WASHINGTON – The White House and members of U.S. Congress are in early discussions about how to give the Federal Aviation Administration a role in monitoring the space environment and heading off collisions between commercial satellites, a task currently handled by the U.S. Air Force, sources tell SpaceNews.
The discussion has a sense of urgency, sources said, as several new businesses, many with ties to Silicon Valley, have plans to launch hundreds of satellites in the coming years. With that in mind, proponents are asking Congress to move quickly to find a home for space traffic management.
Any such shift likely would have the blessing of the Pentagon. Leaders from Air Force Space Command and U.S. Strategic Command have said they would like to lessen the burden on military space operators so they can concentrate on preparing for potential conflicts in space.
Currently, the Joint Space Operations Center (JSpOC) at Vandenberg Air Force base in California is responsible for providing services including orbital object tracking and collision avoidance warnings. But with hundreds of new satellites planned for launch in the next few years, the JSpOC’s workload is expected to increase while its funding likely will remain flat or decline.
Rep. Jim Bridenstine (R-Okla.), a member of both the House Armed Services and Space, Science and Technology committees, said Nov. 16 the Defense Department has inherited the space traffic control role by default.
“The DoD needs to focused on fighting wars in space,” Bridenstine said at a workshop sponsored by the National Geospatial-Intelligence Agency and the U.S Geospatial Intelligence Foundation.
While the idea of offloading the military’s space traffic management responsibilities routinely resurfaces every few years, a lack of consensus over who would take over has kept it from making any real progress, although the FAA is the only agency consistently mentioned.
“We keep hearing [the Air Force] shouldn’t be the FAA for space,” Bridenstine said. “Which says to me, maybe the FAA should be the FAA for space.”
Bridenstine stressed that as a conservative Republican he generally opposes new regulations for industry. But in this case, new rules might be necessary he said.
At least some industry officials appear to be on the same page when it comes to space traffic management.
“The real question is, can [the Air Force] continue to play that role,” Kay Sears, president of Intelsat General Corp. of McLean, Virginia, said during a recent panel discussion here. She also said new industry regulations might be necessary to preserve order in the orbital environment.
The impetus for any change in jurisdiction over space traffic management likely would have to come from Congress, sources said, with one possible legislative vehicle being the reauthorization bill for the FAA, whose current authorization expires in March. That bill will be drafted by the House Transportation aviation subcommittee, which is led by Reps. Frank LoBiondo (R-N.J.) as chairman and Rick Larsen (D-Wash.) as ranking member. The lawmakers also serve on the House Armed Services Committee. LoBiondo is also a member of the House intelligence committee, putting both men in position to receive national security space briefings..

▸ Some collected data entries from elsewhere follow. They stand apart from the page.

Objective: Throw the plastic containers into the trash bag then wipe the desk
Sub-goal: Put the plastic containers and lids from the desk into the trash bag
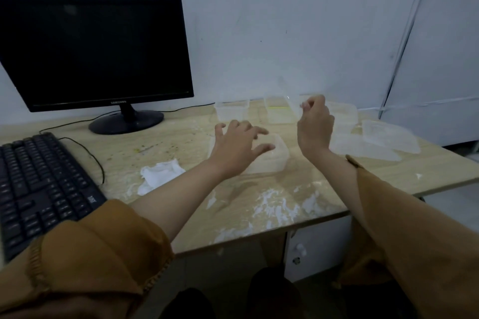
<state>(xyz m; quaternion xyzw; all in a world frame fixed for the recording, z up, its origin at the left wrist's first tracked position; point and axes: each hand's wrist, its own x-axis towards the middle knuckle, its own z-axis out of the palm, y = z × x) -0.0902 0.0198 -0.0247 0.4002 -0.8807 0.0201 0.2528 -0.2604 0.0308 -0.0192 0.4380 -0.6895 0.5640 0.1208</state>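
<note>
Plastic containers [280, 158], clear and rectangular, on smeared pale-wood desk [168, 137]

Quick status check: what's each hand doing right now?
Left hand: open, fingers spread over a clear plastic container; contact cannot be told.
Right hand: raised, pinching a tilted clear plastic piece; lid or container, cannot tell.

The left hand [239, 147] hovers, fingers spread, over a clear container [276, 160] on the desk [181, 142]. The right hand [315, 124] pinches a raised container [293, 103].
</note>
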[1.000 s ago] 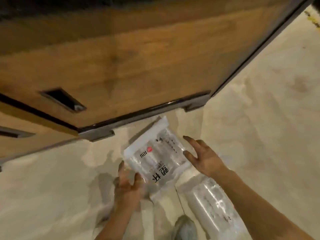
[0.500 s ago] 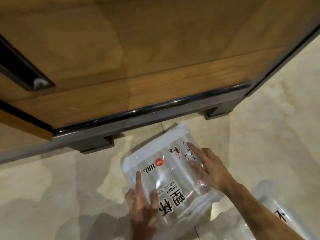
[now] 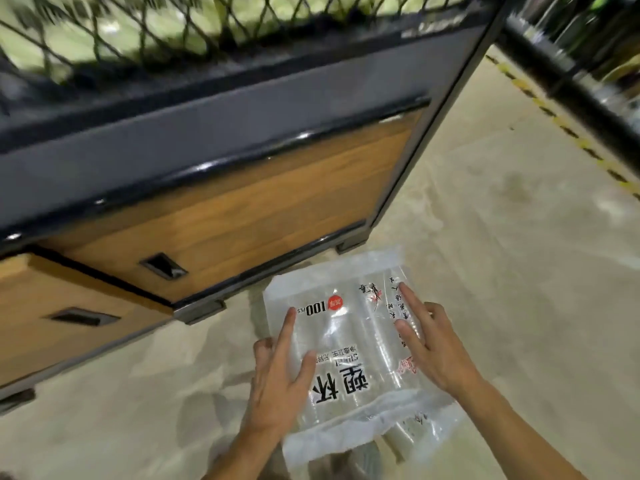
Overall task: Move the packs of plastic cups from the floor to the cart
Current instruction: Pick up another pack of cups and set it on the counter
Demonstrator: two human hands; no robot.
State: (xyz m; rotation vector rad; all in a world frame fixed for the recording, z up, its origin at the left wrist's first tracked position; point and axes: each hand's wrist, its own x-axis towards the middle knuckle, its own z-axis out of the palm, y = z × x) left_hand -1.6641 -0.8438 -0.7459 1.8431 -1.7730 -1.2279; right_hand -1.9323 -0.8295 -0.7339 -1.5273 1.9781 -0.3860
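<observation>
1. Since half a second ago the view has tipped up, so the dark upper band of the unit (image 3: 242, 209) and the mesh (image 3: 173, 26) at 12 o'clock now show. Both hands keep their hold on the pack of plastic cups (image 3: 349, 327).
2. Index finger and thumb of the left hand (image 3: 277, 382) lie straight and spread on the pack's top face at its 8 o'clock edge. The other fingers are tucked round that edge.
3. Index finger and thumb of the right hand (image 3: 440, 355) lie flat on top at the 3 o'clock edge, with the remaining fingers curled over the side.
4. Held between them above the floor (image 3: 502, 271), the pack lies flat. Its long axis runs 6 to 12 o'clock, the far end leaning slightly towards 11, and the cup stacks inside run the same way.
5. Print is upside down to the wearer: "100 PCS" beside a red dot, and large black "塑杯" nearer the wrists. The smaller lines are unreadable.
6. Another clear pack, the second pack (image 3: 412, 433), peeks out under the near edge at 6 o'clock.
7. Wood panels with recessed handles face from 10 o'clock, and a yellow-and-black stripe (image 3: 554, 116) crosses the floor at 2 o'clock.
</observation>
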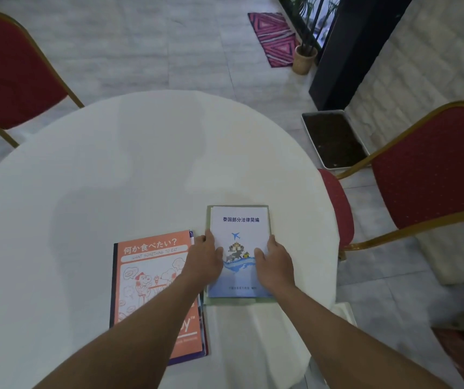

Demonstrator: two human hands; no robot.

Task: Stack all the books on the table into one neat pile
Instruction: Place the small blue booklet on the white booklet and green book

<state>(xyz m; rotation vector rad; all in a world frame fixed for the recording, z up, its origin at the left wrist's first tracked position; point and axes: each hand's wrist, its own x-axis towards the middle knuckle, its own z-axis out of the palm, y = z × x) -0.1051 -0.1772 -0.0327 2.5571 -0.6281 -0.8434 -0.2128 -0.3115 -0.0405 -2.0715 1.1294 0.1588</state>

A spokesman for LoBiondo’s office did not reply to questions from SpaceNews.
In June, Lt. Gen. James Kowalski, then the deputy commander of Strategic Command, said the notion of making space traffic management a civilian responsibility is driven in part by the long-term budget outlook.
“As we face budget cuts, as we face personnel cuts … doing air traffic control in space may not be the best use of” military space operators, Kowalski said. “If the answer is ‘we want you to keep doing this for the decade or more,’ then we’ll keep doing it, but there may be other things we can’t do.”